[Your task]
Of the material below, the lines to be retyped are those from the line containing "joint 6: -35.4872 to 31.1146" through the line containing "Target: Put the", inclusive; reproduce them exactly.

**** Information provided ****

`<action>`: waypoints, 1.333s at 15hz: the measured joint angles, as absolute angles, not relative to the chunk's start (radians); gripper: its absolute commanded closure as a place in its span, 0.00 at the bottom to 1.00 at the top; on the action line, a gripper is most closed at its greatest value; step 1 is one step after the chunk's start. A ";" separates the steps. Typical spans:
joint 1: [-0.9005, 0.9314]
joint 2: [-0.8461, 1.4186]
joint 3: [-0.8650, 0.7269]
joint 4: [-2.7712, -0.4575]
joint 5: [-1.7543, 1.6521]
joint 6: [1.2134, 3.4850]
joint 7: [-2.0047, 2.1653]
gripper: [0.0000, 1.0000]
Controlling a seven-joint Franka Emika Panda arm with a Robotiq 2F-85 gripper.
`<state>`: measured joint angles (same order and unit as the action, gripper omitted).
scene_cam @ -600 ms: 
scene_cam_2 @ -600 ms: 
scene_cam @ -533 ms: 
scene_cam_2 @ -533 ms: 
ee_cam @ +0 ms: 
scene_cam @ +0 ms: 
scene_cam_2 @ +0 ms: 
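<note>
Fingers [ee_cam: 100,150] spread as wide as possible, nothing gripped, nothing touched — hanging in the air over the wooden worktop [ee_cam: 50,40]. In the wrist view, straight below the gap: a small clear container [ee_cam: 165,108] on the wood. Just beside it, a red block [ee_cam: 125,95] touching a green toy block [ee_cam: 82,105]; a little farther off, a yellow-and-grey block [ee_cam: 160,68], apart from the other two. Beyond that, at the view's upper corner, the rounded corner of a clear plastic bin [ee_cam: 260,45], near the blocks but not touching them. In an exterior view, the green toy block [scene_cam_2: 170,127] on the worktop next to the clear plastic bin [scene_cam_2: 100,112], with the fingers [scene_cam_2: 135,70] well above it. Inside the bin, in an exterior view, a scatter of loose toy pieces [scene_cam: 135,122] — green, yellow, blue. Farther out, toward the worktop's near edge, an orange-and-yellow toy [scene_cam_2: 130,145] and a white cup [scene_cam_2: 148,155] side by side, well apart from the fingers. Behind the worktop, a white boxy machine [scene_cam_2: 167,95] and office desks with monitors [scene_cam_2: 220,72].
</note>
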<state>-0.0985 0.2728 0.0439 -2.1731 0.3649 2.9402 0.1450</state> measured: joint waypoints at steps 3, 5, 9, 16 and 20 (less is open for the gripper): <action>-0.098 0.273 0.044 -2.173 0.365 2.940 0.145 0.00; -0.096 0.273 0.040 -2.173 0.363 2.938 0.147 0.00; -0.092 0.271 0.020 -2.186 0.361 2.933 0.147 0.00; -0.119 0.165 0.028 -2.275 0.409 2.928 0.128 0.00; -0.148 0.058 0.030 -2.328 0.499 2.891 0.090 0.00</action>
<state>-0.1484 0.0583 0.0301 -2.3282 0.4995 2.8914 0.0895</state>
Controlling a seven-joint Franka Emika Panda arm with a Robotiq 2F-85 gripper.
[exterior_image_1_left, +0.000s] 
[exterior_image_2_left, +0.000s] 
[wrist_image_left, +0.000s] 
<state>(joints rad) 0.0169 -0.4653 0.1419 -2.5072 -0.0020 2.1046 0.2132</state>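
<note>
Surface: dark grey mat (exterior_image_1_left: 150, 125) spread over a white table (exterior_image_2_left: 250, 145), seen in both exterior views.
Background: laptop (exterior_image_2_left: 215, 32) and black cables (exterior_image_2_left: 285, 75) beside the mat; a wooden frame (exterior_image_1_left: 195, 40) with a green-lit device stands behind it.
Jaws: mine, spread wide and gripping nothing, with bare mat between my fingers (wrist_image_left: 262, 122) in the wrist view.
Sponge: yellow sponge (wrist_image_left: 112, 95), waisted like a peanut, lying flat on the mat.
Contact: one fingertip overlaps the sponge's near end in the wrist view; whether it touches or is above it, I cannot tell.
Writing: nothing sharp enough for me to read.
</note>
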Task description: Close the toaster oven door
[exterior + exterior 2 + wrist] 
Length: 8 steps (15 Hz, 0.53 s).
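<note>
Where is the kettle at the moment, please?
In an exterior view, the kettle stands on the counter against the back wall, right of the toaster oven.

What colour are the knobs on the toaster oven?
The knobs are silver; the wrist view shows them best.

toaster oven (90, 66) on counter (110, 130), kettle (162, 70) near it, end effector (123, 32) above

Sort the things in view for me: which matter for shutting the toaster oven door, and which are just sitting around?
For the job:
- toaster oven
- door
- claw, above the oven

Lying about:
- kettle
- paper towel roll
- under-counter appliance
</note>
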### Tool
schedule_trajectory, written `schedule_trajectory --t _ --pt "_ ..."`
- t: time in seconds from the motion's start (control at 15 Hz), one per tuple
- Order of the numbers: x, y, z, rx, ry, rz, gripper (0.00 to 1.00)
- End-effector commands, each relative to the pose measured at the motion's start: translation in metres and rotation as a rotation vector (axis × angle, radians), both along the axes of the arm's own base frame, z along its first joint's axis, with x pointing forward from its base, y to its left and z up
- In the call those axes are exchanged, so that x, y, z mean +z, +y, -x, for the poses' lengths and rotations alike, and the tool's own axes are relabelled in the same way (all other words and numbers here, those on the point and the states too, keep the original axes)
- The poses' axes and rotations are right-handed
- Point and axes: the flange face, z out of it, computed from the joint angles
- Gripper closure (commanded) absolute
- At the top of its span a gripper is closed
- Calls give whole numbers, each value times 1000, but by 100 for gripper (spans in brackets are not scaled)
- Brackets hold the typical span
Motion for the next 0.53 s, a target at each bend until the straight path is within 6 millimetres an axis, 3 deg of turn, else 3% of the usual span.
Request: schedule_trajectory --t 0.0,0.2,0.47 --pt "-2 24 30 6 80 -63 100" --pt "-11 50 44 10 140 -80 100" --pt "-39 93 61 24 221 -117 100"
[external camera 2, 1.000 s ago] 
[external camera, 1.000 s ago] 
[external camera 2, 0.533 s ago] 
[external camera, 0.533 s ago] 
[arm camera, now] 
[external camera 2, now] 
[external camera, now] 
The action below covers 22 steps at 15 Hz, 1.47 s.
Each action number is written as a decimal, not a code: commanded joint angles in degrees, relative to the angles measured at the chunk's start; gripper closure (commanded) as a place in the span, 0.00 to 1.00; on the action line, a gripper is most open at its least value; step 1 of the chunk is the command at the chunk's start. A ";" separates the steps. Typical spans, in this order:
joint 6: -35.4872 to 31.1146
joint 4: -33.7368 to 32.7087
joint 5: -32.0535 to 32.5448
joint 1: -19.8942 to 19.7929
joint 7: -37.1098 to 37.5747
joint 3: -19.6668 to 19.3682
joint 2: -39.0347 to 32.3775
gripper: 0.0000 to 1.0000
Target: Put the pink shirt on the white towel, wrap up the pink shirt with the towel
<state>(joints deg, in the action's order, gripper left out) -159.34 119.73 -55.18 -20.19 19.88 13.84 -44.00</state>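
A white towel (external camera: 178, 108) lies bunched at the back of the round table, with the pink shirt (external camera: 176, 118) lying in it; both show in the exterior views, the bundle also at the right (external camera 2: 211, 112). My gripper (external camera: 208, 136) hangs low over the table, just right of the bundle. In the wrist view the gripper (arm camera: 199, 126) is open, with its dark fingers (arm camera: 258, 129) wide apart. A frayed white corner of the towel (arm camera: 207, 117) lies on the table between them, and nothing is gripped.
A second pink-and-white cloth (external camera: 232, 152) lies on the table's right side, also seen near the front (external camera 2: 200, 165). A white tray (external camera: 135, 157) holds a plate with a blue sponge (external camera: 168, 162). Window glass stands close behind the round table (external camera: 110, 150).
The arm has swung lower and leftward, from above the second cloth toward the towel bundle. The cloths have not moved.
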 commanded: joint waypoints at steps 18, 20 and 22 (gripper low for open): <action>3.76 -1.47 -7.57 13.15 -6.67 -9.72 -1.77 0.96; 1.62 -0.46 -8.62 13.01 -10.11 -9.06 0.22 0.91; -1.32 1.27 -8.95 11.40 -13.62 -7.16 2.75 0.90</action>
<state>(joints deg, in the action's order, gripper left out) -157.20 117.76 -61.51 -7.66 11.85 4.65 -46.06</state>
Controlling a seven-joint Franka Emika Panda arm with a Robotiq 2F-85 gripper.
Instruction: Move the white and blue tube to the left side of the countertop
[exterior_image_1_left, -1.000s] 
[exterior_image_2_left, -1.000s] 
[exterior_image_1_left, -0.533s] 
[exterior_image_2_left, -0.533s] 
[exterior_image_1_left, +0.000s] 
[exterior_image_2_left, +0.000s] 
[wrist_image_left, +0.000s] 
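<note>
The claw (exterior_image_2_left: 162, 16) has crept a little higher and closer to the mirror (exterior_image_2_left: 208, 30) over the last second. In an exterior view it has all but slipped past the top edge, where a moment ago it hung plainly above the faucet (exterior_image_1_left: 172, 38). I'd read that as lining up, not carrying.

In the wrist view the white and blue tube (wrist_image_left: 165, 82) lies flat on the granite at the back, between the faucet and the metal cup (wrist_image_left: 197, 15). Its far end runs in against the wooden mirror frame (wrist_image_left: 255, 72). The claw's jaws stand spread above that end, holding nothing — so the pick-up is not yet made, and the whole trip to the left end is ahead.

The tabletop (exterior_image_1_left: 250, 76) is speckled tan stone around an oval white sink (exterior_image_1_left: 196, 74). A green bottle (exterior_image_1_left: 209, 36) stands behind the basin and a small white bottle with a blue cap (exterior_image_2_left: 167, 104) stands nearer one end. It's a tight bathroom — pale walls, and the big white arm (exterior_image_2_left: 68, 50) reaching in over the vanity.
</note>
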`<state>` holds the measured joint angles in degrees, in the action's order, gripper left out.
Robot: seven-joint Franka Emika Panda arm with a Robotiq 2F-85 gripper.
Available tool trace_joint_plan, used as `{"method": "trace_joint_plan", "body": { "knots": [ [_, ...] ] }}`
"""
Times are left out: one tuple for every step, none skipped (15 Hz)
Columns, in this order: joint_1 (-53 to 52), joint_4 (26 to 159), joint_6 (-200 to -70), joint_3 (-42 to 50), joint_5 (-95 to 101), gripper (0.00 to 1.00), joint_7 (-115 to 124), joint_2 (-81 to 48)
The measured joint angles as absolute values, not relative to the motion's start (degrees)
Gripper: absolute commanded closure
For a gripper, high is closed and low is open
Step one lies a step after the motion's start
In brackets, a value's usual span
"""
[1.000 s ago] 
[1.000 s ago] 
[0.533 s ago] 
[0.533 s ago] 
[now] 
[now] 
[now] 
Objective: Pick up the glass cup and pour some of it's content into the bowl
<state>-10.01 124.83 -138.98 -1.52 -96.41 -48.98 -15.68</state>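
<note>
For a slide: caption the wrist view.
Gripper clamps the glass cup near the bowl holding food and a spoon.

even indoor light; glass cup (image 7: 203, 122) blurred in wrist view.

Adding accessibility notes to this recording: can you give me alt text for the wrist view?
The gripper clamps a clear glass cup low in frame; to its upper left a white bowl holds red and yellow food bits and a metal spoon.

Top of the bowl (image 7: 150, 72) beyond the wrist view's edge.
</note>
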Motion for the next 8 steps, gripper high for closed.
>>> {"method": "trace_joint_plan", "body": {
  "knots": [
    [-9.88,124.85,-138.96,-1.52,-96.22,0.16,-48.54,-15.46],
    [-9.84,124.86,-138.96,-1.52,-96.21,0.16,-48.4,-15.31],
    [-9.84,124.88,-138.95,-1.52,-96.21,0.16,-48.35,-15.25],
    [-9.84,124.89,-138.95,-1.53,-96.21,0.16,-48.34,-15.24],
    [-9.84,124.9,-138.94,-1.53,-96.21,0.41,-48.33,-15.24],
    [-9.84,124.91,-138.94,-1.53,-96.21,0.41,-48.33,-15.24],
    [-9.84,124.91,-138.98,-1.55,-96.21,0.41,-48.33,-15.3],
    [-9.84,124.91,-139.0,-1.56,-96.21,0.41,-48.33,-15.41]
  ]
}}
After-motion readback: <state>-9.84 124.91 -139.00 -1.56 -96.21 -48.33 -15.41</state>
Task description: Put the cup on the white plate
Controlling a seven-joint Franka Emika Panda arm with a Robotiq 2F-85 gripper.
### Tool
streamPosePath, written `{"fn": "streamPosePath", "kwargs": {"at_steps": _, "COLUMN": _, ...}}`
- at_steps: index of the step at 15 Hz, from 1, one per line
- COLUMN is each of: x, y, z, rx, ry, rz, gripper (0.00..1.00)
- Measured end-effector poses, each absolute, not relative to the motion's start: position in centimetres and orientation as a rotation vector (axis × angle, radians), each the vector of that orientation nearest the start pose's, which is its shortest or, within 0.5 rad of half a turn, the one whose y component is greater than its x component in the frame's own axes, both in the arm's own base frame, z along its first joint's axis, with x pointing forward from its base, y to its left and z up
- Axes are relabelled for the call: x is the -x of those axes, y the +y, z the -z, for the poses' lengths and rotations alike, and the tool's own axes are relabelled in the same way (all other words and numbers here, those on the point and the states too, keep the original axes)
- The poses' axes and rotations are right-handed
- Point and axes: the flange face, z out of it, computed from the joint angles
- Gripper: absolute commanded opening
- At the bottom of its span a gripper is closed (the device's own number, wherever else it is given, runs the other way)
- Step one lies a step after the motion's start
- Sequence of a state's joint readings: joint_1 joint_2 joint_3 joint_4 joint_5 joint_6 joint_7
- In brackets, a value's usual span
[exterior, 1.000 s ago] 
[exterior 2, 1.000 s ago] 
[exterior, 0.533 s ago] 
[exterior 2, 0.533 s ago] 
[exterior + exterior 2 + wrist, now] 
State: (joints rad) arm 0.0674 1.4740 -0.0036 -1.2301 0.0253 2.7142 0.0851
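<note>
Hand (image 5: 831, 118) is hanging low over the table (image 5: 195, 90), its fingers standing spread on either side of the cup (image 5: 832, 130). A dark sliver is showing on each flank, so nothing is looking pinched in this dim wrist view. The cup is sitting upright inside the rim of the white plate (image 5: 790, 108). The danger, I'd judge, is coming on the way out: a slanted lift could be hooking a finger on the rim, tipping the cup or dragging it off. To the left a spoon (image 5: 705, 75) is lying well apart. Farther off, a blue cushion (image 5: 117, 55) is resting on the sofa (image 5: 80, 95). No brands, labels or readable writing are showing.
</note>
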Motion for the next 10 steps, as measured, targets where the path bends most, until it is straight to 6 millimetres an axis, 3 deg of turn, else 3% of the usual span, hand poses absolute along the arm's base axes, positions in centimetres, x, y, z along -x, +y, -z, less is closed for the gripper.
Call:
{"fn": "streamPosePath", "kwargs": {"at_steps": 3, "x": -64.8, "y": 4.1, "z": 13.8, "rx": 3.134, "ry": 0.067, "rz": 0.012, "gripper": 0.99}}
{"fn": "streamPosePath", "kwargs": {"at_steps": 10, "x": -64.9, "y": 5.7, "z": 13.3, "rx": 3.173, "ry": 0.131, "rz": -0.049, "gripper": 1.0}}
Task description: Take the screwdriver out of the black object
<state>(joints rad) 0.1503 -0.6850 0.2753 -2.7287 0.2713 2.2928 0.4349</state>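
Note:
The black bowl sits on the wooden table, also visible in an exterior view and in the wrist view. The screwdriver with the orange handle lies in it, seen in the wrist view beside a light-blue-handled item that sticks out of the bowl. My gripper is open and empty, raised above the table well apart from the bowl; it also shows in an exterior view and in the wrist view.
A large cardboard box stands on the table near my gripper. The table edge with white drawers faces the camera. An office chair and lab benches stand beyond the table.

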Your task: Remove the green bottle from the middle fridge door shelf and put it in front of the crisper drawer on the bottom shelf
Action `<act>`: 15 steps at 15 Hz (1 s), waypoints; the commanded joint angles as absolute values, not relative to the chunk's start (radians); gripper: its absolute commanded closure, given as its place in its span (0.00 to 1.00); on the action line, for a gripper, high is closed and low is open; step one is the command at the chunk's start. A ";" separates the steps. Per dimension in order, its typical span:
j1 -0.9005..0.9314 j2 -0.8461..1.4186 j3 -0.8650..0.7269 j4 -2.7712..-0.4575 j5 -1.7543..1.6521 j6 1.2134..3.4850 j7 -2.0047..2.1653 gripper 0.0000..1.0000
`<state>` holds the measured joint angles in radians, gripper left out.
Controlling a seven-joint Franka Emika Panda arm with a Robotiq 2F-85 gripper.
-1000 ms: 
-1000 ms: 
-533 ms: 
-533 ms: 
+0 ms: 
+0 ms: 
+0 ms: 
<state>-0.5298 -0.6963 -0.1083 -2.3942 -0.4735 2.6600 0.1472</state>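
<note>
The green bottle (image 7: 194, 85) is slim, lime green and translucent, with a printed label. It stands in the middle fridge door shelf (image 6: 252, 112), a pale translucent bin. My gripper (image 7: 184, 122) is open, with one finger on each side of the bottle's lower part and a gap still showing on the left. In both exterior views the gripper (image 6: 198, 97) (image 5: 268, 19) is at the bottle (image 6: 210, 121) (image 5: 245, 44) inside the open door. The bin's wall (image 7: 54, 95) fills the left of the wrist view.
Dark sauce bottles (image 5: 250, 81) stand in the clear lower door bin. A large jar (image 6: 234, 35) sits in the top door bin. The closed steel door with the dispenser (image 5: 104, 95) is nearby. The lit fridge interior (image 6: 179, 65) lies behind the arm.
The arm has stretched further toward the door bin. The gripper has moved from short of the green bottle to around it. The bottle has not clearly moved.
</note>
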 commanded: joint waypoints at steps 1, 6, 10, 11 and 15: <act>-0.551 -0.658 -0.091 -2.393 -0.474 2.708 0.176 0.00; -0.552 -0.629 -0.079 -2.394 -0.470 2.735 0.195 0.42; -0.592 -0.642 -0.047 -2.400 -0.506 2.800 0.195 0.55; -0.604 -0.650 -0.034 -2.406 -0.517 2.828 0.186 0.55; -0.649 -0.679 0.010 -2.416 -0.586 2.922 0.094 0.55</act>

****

[Result]
joint 6: -35.4872 to 31.1146
joint 4: -33.7368 to 32.7087
joint 5: -32.0535 to 32.5448
joint 1: -19.8942 to 19.7929
joint 7: -37.1098 to 37.5747
joint 3: -19.6668 to 19.3682
joint 2: -39.0347 to 32.3775
gripper: 0.0000 to 1.0000
Target: Put the pink shirt on the white towel, wrap up the pink shirt with the towel

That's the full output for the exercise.